China's governmental wants and needs are absolute market makers for Seimens, MSFT, Google, ATT -- and zillions of niche firms, many in Cali. And also a big thanks to Stanford, CalTech, MIT, the Fulbright Committee and the other institutions hived around China's best and brightest, some of whom are now experts in not expanding but killing free thought and discussion.
We can't blame the companies -- dollars are neither clean or dirty once spent again -- but I point this out to remind us that we cannot either rely on them to "do the right thing," or "do no evil" without making our own voices heard, via our representatives, our letters and/or our dollars.
That is absolutely true. If users act like they don't care very much, companies will tend to assume there's nothing wrong. Not just in China, but anywhere they operate. As I pointed out in the interview, this is a global problem.
Companies are pushed not only by governments, but also by other powerful corporate interests that are trying to impose their interests, unreasonably, on others.

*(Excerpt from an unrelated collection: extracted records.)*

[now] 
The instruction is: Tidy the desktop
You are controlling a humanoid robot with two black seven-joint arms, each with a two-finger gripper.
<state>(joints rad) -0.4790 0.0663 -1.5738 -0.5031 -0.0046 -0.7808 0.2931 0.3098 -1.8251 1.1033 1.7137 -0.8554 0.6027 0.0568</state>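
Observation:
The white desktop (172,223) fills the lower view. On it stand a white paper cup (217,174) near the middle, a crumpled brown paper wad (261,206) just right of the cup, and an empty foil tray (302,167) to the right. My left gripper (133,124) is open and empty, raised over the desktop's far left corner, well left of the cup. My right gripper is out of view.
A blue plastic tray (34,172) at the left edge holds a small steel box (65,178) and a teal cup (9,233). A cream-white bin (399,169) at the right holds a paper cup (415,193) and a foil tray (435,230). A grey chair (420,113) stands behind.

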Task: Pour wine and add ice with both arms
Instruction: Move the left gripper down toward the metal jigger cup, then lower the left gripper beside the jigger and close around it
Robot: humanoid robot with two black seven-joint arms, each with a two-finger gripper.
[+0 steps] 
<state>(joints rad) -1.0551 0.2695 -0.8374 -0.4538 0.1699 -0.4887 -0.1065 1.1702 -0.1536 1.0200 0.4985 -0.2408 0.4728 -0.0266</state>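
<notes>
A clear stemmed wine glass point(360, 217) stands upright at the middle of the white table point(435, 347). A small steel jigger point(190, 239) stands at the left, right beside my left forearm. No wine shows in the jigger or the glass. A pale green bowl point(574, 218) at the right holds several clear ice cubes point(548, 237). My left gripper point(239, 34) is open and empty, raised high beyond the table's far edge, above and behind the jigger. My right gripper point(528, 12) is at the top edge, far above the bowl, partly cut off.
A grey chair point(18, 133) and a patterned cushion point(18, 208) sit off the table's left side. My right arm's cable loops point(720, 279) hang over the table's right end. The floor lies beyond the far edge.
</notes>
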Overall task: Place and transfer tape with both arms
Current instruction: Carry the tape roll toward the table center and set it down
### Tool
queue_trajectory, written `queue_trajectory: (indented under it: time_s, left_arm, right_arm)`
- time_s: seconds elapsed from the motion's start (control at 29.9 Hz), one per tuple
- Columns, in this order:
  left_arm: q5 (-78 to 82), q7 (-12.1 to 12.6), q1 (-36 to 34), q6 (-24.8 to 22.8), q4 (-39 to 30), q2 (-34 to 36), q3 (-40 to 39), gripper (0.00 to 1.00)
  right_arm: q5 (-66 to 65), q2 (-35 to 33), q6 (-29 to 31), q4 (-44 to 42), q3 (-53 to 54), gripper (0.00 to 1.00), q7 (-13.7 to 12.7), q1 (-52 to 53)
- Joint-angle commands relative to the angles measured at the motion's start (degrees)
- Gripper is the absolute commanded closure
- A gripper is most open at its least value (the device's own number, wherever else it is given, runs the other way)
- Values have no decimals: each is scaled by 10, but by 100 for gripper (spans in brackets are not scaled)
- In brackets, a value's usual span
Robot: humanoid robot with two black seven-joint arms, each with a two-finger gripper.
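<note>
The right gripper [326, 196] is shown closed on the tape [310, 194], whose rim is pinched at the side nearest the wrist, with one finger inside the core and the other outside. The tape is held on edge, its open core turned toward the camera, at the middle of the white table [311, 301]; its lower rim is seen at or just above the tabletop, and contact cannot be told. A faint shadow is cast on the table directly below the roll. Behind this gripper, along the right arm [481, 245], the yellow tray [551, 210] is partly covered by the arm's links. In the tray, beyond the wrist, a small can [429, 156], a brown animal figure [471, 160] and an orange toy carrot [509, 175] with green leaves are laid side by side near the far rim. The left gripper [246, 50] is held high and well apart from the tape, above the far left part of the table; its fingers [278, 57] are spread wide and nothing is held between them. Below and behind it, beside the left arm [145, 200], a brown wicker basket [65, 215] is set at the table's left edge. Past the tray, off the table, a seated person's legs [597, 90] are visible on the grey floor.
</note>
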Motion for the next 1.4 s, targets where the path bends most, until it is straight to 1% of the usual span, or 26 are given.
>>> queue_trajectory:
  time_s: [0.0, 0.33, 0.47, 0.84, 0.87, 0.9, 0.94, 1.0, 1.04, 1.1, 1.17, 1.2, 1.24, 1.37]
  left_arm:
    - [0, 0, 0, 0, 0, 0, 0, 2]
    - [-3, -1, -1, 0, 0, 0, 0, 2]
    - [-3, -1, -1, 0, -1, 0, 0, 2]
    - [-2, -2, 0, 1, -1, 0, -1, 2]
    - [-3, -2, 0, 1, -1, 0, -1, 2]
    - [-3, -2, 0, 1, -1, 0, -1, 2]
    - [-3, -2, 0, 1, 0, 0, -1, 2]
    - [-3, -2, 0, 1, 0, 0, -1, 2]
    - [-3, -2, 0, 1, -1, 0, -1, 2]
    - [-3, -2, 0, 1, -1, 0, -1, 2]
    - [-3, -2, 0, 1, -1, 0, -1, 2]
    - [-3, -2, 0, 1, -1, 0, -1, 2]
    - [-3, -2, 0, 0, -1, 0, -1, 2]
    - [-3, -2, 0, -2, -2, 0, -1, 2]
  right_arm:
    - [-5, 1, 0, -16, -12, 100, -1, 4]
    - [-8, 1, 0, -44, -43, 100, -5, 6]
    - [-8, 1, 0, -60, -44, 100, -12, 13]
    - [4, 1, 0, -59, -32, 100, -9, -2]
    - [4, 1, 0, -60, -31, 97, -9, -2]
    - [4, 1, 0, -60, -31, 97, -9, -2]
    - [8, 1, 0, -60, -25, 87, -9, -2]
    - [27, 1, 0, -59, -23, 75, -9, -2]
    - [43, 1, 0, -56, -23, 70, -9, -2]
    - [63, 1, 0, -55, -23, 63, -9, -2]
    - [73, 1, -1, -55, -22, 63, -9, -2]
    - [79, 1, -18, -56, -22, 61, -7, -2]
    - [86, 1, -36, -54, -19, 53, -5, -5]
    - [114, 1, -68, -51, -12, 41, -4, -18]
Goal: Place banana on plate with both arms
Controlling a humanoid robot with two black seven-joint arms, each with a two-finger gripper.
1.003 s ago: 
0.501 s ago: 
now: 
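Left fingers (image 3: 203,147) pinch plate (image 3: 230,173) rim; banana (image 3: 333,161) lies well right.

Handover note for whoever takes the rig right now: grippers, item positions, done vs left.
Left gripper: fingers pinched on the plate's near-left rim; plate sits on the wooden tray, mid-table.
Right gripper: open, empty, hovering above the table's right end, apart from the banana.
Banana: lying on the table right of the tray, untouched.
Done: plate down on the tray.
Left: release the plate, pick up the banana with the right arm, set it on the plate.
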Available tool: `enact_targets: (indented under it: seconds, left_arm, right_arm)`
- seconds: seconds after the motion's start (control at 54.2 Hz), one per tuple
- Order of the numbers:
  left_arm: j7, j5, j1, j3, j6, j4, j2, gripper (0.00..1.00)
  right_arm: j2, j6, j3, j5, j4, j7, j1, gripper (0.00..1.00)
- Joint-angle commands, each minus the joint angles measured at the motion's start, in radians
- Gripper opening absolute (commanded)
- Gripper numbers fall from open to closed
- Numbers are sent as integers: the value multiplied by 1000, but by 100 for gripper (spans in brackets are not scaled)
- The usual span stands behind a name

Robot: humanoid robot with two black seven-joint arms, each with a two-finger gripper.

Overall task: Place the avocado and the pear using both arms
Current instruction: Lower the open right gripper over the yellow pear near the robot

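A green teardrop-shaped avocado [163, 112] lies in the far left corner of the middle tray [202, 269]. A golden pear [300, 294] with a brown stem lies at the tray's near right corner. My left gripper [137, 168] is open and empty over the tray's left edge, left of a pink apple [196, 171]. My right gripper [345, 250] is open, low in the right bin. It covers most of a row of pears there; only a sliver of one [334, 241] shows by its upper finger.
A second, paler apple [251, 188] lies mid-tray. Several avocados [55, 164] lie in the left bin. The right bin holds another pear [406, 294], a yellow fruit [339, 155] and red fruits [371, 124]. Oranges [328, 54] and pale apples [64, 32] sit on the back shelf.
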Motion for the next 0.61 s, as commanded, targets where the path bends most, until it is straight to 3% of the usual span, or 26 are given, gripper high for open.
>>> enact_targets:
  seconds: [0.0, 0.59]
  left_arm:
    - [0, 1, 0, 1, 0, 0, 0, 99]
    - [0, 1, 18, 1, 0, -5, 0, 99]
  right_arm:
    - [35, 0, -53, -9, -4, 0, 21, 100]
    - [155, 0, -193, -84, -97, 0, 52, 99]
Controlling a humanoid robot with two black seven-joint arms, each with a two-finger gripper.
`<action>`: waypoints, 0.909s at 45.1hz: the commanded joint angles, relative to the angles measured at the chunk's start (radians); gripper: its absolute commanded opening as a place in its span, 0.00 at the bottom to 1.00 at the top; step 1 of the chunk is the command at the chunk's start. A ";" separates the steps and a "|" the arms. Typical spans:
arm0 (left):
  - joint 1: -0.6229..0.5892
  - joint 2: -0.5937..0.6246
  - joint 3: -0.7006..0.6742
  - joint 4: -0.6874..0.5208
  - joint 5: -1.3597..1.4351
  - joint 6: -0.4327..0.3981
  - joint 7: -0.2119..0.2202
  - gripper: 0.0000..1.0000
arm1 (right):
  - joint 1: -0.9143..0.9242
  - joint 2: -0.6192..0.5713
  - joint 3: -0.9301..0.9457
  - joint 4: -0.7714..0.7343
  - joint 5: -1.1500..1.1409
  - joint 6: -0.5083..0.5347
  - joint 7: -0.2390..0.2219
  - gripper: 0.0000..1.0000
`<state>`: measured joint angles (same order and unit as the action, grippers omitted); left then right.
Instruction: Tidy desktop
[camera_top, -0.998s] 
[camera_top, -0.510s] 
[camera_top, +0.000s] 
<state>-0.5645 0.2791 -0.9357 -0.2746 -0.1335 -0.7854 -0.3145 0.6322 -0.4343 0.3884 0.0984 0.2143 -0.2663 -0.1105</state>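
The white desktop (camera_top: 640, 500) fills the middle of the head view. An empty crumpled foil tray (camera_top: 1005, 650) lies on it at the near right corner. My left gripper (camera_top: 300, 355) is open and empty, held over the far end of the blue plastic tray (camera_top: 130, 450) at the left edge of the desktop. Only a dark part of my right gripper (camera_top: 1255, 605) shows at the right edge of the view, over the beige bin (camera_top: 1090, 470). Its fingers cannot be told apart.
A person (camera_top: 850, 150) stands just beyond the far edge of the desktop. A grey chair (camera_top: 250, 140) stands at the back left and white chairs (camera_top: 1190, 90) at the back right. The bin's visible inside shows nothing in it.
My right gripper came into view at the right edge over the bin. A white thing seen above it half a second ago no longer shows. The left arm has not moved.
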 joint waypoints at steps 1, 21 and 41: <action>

We've got both in the United States. Just read how a Judge threw YouTube users to the wolves, deciding that protecting Viacom's intellecual property is more important than users' reasonable expectation of privacy and free speech. Nor can Americans count on our elected representatives to protect us from illegal government snooping unless we yell a lot louder than we have done until now.
We can craft all kinds of global corporate codes of conduct, but unless users get more vocal and educate themselves better about how Internet and telecom services use their personal data and manipulate information at government behest, it will be hard to prevent a global race to the bottom.
Great article. Sincer charity begins at home I sugest we start with our military-industrial-media-complex that has killed and injured millions in Iraq:
AT&T - faciliating Bush regime war communication, domestic spying over anti-war actvists
GE - building weapons to enable war
CNN - broadcasting pro regime war news
Blackwater USA... maybe you can finish off the list.